When I was diagnosed with cancer two years ago, I began sending out regular email updates with specific ways people could pray for our family. To a certain extent, people “get cancer”—they know what’s at stake and understand the vocabulary. Words like invasive, aggressive, and chemotherapy communicated our family’s grave reality, and as a result, we received an outpouring of love and support.
In stark contrast, I felt incredibly isolated and without a vocabulary for my sexual reality in singleness. How could I describe what it was like to daily deny the strong impulses of my flesh—without sounding disturbing, inappropriate, or desperate? How could I share my struggle just enough to not feel so alone?
But again, grief is accompanied by gift, and when God called me to something as difficult (i.e., humanly impossible) as singleness and abstinence into my mid-thirties, he gave me an experience of his love that surpassed even my most ravenous sexual desires and infused ginormous meaning into my husbandless, childless life. During those years, I knew that Isaiah words had been written just for me:
You will no longer be called Deserted,
And your land will not be called Desolate;
Instead, you will be called My Delight Is in Her….

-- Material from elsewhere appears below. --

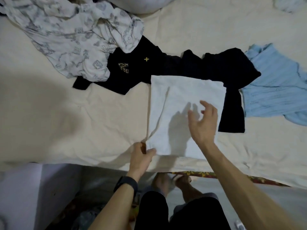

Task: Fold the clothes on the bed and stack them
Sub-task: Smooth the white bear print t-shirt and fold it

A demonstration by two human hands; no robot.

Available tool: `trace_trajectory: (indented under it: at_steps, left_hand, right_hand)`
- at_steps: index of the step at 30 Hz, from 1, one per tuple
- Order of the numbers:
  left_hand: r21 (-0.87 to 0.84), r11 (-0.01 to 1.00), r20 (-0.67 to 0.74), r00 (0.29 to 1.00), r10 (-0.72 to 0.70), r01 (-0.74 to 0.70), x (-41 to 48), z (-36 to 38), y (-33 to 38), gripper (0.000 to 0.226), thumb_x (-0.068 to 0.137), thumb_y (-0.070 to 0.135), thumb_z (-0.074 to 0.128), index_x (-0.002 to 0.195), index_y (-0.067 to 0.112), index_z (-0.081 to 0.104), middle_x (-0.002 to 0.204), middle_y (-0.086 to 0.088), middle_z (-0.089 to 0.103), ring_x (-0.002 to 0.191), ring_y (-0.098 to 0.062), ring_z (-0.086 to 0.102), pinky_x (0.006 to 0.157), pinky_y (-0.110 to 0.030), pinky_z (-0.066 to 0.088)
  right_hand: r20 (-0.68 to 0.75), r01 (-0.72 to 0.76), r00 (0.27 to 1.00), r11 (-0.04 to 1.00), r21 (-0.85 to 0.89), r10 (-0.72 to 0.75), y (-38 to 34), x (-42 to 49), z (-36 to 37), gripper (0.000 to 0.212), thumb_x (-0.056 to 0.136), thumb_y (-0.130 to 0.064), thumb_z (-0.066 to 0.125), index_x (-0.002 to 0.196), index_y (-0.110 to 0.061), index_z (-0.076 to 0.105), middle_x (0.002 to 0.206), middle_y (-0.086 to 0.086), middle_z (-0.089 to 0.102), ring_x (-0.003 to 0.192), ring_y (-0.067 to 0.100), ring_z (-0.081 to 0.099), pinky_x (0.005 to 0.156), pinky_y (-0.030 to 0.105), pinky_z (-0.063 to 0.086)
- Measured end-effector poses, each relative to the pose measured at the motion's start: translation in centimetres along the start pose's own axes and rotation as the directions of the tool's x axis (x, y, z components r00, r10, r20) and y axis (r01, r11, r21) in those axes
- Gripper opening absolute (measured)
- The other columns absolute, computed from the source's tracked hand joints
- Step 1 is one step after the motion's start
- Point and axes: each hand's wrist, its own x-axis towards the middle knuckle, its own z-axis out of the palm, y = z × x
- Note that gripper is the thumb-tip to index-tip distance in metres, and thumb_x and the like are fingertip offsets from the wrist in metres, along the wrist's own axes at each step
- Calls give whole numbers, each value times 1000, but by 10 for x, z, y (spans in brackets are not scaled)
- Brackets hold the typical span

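Head view, and we're mid-fold on the white garment (pixel 186 103): it lies at centre frame on the bed (pixel 66 113) as a tall, fairly neat rectangle, its near edge close to the mattress edge. The left hand (pixel 141 156) pinches the lower left corner, thumb on top of the cloth. The right hand (pixel 204 123) hovers just above the lower right part with its fingers spread and loose, holding nothing and throwing a shadow across the fabric. Behind it the queue is waiting: a black shirt (pixel 132 67) with a small gold emblem, partly under the white piece's far edge, and a second black piece (pixel 232 83) at its right side. A light blue garment (pixel 274 90) sits at the right of the frame, and a patterned garment (pixel 74 39) lies crumpled at the upper left. No stack of finished pieces shows, so I'd call the job early. The next move looks like a last fold in half. For that, the right hand needs to take the other near corner so both corners travel together and the edges meet square.
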Motion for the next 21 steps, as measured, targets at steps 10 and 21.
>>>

As a groom rejoices over his bride, so your God will rejoice over you. (Isaiah 62:4-5)Rejoice, childless one, who did not give birth;
burst into song and shout,
you who have not been in labor!
For the children of the desolate one will be more
than the children of the married woman,”
says the Lord.Do not be afraid, for you will not be put to shame;
don’t be humiliated, for you will not be disgraced.
For you will forget the shame of your youth,
and you will no longer remember
the disgrace of your widowhood.
Indeed, your husband is your Maker… (Isaiah 54:1,4)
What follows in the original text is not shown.